Start of Block

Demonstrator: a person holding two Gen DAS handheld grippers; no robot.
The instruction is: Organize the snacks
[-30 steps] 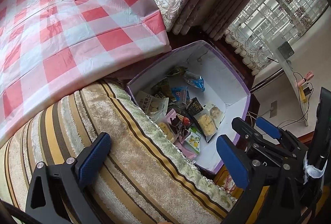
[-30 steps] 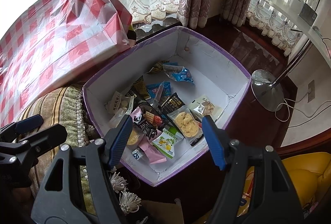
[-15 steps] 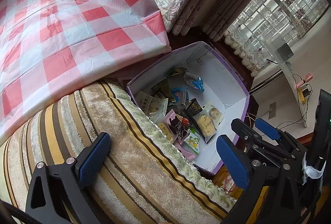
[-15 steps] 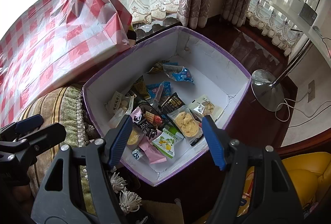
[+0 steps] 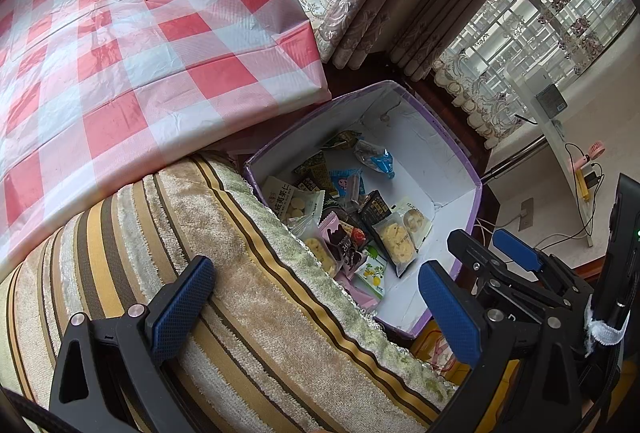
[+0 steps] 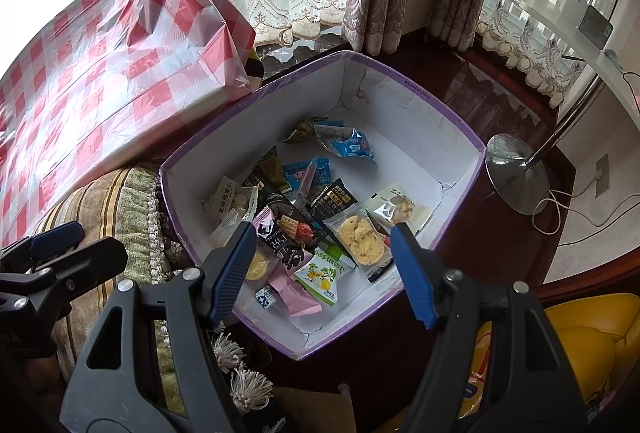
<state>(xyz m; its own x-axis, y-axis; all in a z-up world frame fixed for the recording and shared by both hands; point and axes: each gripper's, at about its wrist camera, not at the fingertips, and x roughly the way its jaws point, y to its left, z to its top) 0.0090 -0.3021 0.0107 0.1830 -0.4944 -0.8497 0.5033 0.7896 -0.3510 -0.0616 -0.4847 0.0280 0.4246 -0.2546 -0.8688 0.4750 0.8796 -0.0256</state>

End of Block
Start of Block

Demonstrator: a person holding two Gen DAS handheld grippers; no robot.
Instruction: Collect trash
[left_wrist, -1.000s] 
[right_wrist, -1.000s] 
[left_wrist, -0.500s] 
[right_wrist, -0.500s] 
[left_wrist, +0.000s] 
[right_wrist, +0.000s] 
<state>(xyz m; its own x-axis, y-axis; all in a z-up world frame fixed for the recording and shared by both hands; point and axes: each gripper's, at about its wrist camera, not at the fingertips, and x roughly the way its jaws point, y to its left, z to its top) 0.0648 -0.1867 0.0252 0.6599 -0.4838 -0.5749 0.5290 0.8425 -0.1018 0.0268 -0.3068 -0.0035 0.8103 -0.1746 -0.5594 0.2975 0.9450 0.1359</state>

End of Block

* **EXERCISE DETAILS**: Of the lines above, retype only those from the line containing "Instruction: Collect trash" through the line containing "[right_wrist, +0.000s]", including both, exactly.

* **THE ANSWER**:
Instruction: Collect trash
[left_wrist, -1.000s] 
[right_wrist, -1.000s] 
[left_wrist, -0.500s] 
[right_wrist, -0.500s] 
[left_wrist, +0.000s] 
[right_wrist, +0.000s] 

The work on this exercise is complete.